Ve belirsizlik, daha genç şirketlerde her zaman daha büyüktür, çünkü bu şirketlerin geçmişi daha kısadır, bilinmeyenleri daha fazladır ve potansiyelleri neredeyse sonsuzdur.

Damodaran, CFA Institute tarafından düzenlenen Alpha Summit Global toplantısında, genç şirketlerin değerlemesinin sanatı ve tuzaklarını tartıştı. Burada anahtar, belirsizlikle karşılaştığımızda bizi yanlış yola sürükleyen önyargılarla başa çıkmaktır. Damodaran, toplantıdaki, “Hayaller ve Yanılsamalar: Genç İşletmeleri Değerleme ve Fiyatlandırma” başlıklı sunumunda, “Bu sağlıksız uygulamalar, şirketinizi değerlemenin önündeki engellerdir” diye açıkladı ve belirsizliği aşmamıza ve değerlemelerimizi iyileştirmemize yardımcı olacak basit değerleme kurallarından oluşan bir çerçeve ortaya koydu.

Belirsizliklerin “birçok şekilde” ortaya çıktıklarını vurgulayan Damodaran, bunları üç kategoriye ayırdı: “Birincisi, tahmin belirsizliği ile ekonomik belirsizliktir. Tahmin belirsizliğini daha fazla veya daha iyi bilgi toplayarak azaltabiliriz, ancak ekonomik belirsizliği azaltmak daha zordur.”

Sözlerini, “Size kötü bir haber vereceğim” deiye sürdüren Damodaran, “Değerlemede karşılaştığımız belirsizliğin yüzde doksanı ekonomik belirsizliktir. Ne kadar çok ödev yaparsanız yapın, ne kadar çok veri toplarsanız toplayın, bu belirsizliği ortadan kaldıramazsınız” dedi ve ekledi:

“İkinci grup, mikro belirsizlik ile makro belirsizliktir. Mikro belirsizlik, şirketin kendisine odaklanır — ne yaptığı, iş modeli vb. Makro belirsizlik ise faiz oranları, enflasyon, hükümet politikaları ve şirketin kontrolü dışındaki diğer faktörleri kapsar. Halka açık şirketlerin çoğu değerlemesinde, makro belirsizlik iskonto oranını domine eder.

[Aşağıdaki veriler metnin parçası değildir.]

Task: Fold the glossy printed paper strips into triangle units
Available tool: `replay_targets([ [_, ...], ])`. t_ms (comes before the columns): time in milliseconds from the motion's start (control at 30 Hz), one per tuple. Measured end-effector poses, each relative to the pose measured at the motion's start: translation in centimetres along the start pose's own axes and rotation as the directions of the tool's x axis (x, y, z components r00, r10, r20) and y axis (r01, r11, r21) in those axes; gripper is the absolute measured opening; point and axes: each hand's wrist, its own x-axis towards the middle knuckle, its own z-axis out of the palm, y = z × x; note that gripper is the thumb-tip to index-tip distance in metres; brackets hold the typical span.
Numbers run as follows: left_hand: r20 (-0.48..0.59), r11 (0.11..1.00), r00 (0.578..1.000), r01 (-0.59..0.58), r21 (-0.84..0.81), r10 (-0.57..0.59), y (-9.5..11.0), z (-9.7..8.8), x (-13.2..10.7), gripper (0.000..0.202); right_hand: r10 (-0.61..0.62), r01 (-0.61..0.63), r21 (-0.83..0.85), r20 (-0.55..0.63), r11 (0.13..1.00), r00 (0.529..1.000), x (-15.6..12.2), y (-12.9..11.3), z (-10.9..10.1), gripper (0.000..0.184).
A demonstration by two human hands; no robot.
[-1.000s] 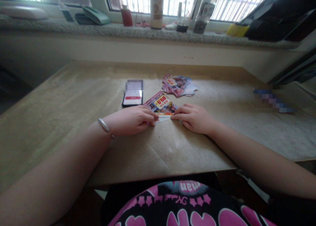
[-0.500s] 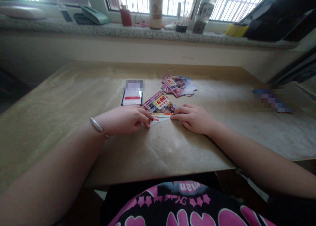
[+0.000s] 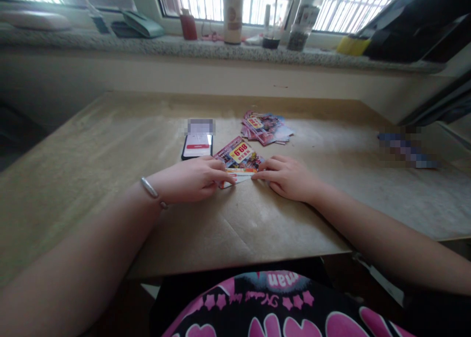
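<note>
A colourful printed flyer (image 3: 242, 153) lies flat in front of me, its near edge folded over into a white and orange strip (image 3: 242, 174). My left hand (image 3: 200, 180), with a silver bangle at the wrist, is closed on the flyer's left side, the index finger reaching across the strip. At the right end, my right hand (image 3: 289, 177) is closed with bent fingers, its fingertips pinning the flyer's corner to the table. The parts of the flyer beneath my fingers are hidden. A phone (image 3: 197, 145) with a lit screen lies just beyond my left hand.
Behind the flyer sits a loose pile of similar flyers (image 3: 265, 127). A blurred flat item (image 3: 408, 150) lies on the right of the tan tabletop (image 3: 221, 239). Bottles and small items, among them a red bottle (image 3: 188, 24), line the stone windowsill (image 3: 147, 43).
My left hand has shifted slightly right, its index finger sliding further along the folded strip. My right hand stays at the flyer's right corner, nearly unmoved.
</note>
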Motion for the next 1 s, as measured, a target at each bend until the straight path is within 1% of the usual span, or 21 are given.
replay_targets([
  [67,-0.01,1.0,1.0,-0.028,0.011,0.028,0.0,0.4,0.1,0.04,-0.003,0.003,0.009,0.008,1.0,1.0,0.1,0.0,0.1,0.038],
  [167,-0.014,1.0,1.0,-0.028,0.008,0.028,-0.2,0.6,0.1,0.039,-0.001,0.001,0.018,0.011,1.0,1.0,0.1,0.1,0.0,0.038],
  [400,-0.008,0.996,0.999,-0.032,-0.084,0.031,-0.6,0.2,0.0,0.03,0.034,-0.035,-0.013,-0.021,0.999,0.999,-0.5,1.3,-0.4,0.032],
  [533,-0.019,0.993,1.0,-0.025,-0.112,0.023,-0.9,0.3,-0.2,0.028,0.089,-0.09,-0.019,-0.041,0.996,0.995,-1.3,2.6,-0.5,0.029],
  [700,-0.012,0.986,0.998,-0.059,-0.157,0.058,-1.5,0.2,-0.4,0.027,0.144,-0.143,0.006,-0.055,0.99,0.988,-2.0,3.8,-0.5,0.027],
  [800,-0.017,0.986,0.997,-0.074,-0.148,0.073,-1.4,0.1,-0.4,0.027,0.186,-0.186,0.013,-0.063,0.983,0.981,-2.0,3.7,-0.5,0.028],
  [900,-0.056,0.995,0.998,-0.022,-0.093,0.017,-1.0,0.3,-0.2,0.027,0.25,-0.251,-0.009,-0.078,0.968,0.965,-1.9,3.2,-0.5,0.026],
  [967,-0.096,0.999,0.995,0.017,-0.045,-0.021,-0.7,0.8,0.0,0.033,0.313,-0.316,-0.011,-0.112,0.949,0.943,-1.8,2.9,-0.4,0.024],
  [1000,-0.109,1.0,0.994,-0.006,-0.026,0.003,-0.5,1.0,0.1,0.034,0.351,-0.354,-0.002,-0.134,0.935,0.927,-1.7,2.7,-0.4,0.023],
])
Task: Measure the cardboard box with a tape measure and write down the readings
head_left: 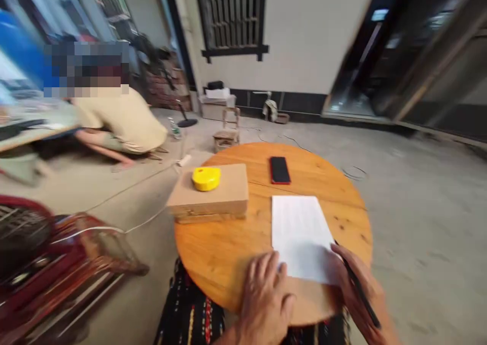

“Üçüncü kategori, sürekli belirsizlik ile kesikli belirsizliktir. Normal koşullar altında, döviz kurları şirketin nakit akışını önemli ölçüde etkilemeden sürekli dalgalanır. Kesikli belirsizlik, sık sık meydana gelmeyen ancak meydana geldiğinde felaketle sonuçlanabilecek olayları içerir. Şirketin ana faaliyet para birimi aniden yüzde 75 değer kaybederse, bu tür kesikli bir olay işletme üzerinde felaket etkisi yaratacaktır.”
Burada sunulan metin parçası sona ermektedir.